Reflections can be a variety of diffraction (the worst) refraction , and a few other terms which I can’t think of atm (I’m drinking rn so this is off the cuf)

so it depends , most of the time as long as it’s not a compound reflection (a reverbant reflection ) then even simple eq can change the timing between frequencies that can alter the reflection to have different characteristics, which can be beneficial or detrimental….

You just kinda have to remember there almost is no such thing as direct sound in a car…. Most of the frequencies don’t exactly fit in a car…..

I would recommend using The wavelet, you will be able to see the time domain much clearer…

All you really need to do is use an acoustic timing reference and a single point measurement in the center of your ears and do a left and right and you can really see what’s going on… (of course zoom in because a car will never be above 200 ms as far as window size)

pretty much everything I’ve ever tuned was around 190 ms window size, to have a late reflection above 200 ms in a car is pretty much unheard of…

that being said it should be very very easy to see in the wavelet what’s happening…

I would recommend using a 15 cycle window below the Schroeder, and then a 4 to 8 cycle window above that, and then compare and you will see your time domain very clearly and it will become perfectly obvious where your reflections are.

of course it’s always easier to see this with the crossover‘s off and doing single driver measurements, The crossover will alter the time domain and you want that speaker flat baby flat!

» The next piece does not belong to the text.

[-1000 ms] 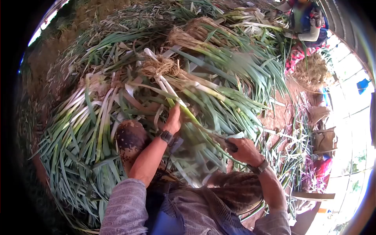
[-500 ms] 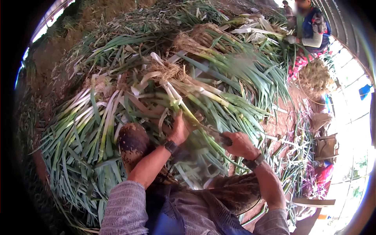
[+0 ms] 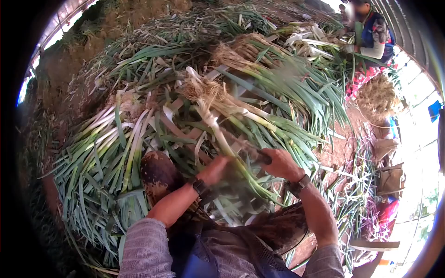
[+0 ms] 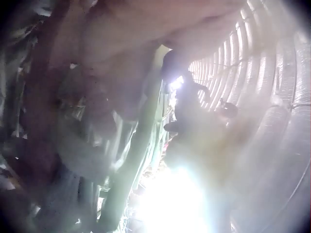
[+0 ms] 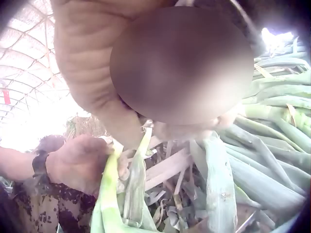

You could also take impedance measurements, which is basically the density times the wave speed, z=Pv


----------



## dumdum (Feb 27, 2007)

oabeieo said:


> Again , I’m a mosconi dealer , I tune a LOT of Aeros
> 
> it’s sorta works, it’s about the time that you spend about two hours fiddling with it and you get it to sound good, and then you leave the car and come back and turn it on again to a complete disaster because your ears weren’t ready for the mess that you caused…
> 
> ...


That reads like all pass adds delay? They don’t add any delay in the signal, the impulse response doesn’t change at all

nor does it change through crossovers either, the phase rotation doesn’t effect time at all above the crossover


----------



## oabeieo (Feb 22, 2015)

dumdum said:


> That reads like all pass adds delay? They don’t add any delay in the signal, the impulse response doesn’t change at all
> 
> nor does it change through crossovers either, the phase rotation doesn’t effect time at all above the crossover


So , actually it does ,

but I think your just misunderstood

there’s a way you can see it , download JL TUN,

click on the crossovers icon , and it shows what you have going and it shows how many ms that LPF is set back ,

They sum to be an all pass , (that’s what it all passes a low pass in a high pass summed together) look at an all pass , the “low side” is one cycle out of time (for 2nd order) with the “high side” which isn’t out of time

that one cycle equates to a center frequency, depending how much phase (or radians) is in that circle , will dictate the delay of the low side

And it does affect the impulse , if it moves the timing it changes the impulse , whether it does it negatively or positively two different discussions
it’s obviously changing the timing somewhere or we wouldn’t be having this discussion lol

transfer function of an allpass here for example


----------



## oabeieo (Feb 22, 2015)

The wavelet , like I said , is a good way to see what’s going on 

this is my car for example, nice balance between left and right , linear phase behavior mostly all the way , a GD delay at 30hz and left side has a hole at 80hz


----------



## dumdum (Feb 27, 2007)

oabeieo said:


> So , actually it does ,
> 
> but I think your just misunderstood
> 
> ...


I was referring to you saying the all pass adds msec to the signal… it doesn’t or the arrival time would move if you applied it to freqs below where the signal is

it does change the impulse shape but not the actual arrival time of the direct sound above the all pass was my point, it literally effects the phase at the freq it’s at ‘if’ there is output at the freqs… it’s why applying a second order all pass at the subwoofer crossover point has zero effect on a tweeter which I’m sure I’ve seen you suggest before


----------



## oabeieo (Feb 22, 2015)

dumdum said:


> I was referring to you saying the all pass adds msec to the signal… it doesn’t or the arrival time would move if you applied it to freqs below where the signal is
> 
> it does change the impulse shape but not the actual arrival time of the direct sound above the all pass was my point, it literally effects the phase at the freq it’s at ‘if’ there is output at the freqs… it’s why applying a second order all pass at the subwoofer crossover point has zero effect on a tweeter which I’m sure I’ve seen you suggest before


I get ya now 

okay that makes more sense to me sorry dum


----------



## oabeieo (Feb 22, 2015)

dumdum said:


> That reads like all pass adds delay? They don’t add any delay in the signal, the impulse response doesn’t change at all
> 
> nor does it change through crossovers either, the phase rotation doesn’t effect time at all above the crossover


Exactly, above the crossover…. 
below it is a delay, same with an all pass…. The low side past quadrature is a GD and it’s constant.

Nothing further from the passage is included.